Sementera seorang penulis dari TriBeCa, Jean Grillo, mendebat, berteriak kepada keyakinan lain sungguh meremehkan nilai-nilai Amerika. "Tempat mana lagi yang lebih baik untuk mengajarkan toleransi selain area dimana kebencian berupaya membunuh toleransi," ujar wanita itu.
Bangunan yang dinamai Cordoba House, akan memiliki 15 lantai dan berjarak dua blok arah utara dari lokasi menara kembar dulu berada. Bangunan akan memiliki aula ibadah sekaligus auditorium seni berkapasitas 500 kursi, sekolah kuliner, sebuah kolam renang, restoran dan fasilitas lain.
Bukan hanya dari warga Manhattan dan New York, bangunan itu juga mendapat penolakan terus-menerus dari warga AS dan luar negeri. Beberapa hari lalu, Dewan Komunitas No 1, yang mewakili Lower Manahattan dibanjiri ratusan telepon dan surat elektronik terkait proposal tersebut. Sebagian besar mereka justru berasal dari luar New York.

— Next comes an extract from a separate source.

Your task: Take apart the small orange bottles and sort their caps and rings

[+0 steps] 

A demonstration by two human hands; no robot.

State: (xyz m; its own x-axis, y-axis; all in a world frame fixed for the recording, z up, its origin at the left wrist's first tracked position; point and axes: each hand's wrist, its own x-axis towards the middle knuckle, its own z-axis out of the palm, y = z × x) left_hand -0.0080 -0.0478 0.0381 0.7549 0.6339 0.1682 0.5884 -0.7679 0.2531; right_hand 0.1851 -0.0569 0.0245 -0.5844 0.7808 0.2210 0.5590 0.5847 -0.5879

Beberapa anggota yang absen mengatakan mereka sebenarnya menginginkan waktu untuk mempelajari proyek Cordoba lebih jauh, namun dewan menolak sikap pengunduran pemilihan suara hingga sebulan lagi.
Pejabat kota, termasuk walikota New York, Michael R. Bloomberg, juru bicara Dewan Kota, Christine C. Quinn dan presiden distrik Manhattan, Scott M. Stringer berada di balik suara-suara yang memilih menyetujui proposal. Dewan Kota--meski tak bisa menggagalkan--sebenarnya bisa mengubah keputusan pembuatan Landmark tersebut.
Namun, Christine menyatakan akan membantu penyelesaian konstruksi bangunan. "Saya sangat yakin, kami dapat menemukan jalan baik untuk konsep landmar dan pendirian masjid secara bersamaan untuk terus diwujudkan," ujarnya.
Imam Feisal Abdul Rauf, salah satu tokoh penggagas pendirian (penulis buku yang diterjemahkan penerbit Mizan "Seruan Adzan dari Puing WTC") mengatakan pada dewan bahwa pusat komunitas akan membantu "menjembatani dan menyembuhkan perpecahan" di antara Muslim dan pemeluk agama lain.
"Kami mengutuk aksi serangan 11 September dan kami mengutuk terorisme dengan kadar yang sama," ujarnya.
Pusat tersebut, apabila terwujud, diharapkan membuka lapangan pekerjaan bagi 150 tenaga permanen, 500 tenaga paruh waktu. Tak hanya itu, ia juga akan menawarkan rangkaian kemajemukan budaya yang menjadi model 92nd Street, nama jalan dimana bangunan akan didirikan.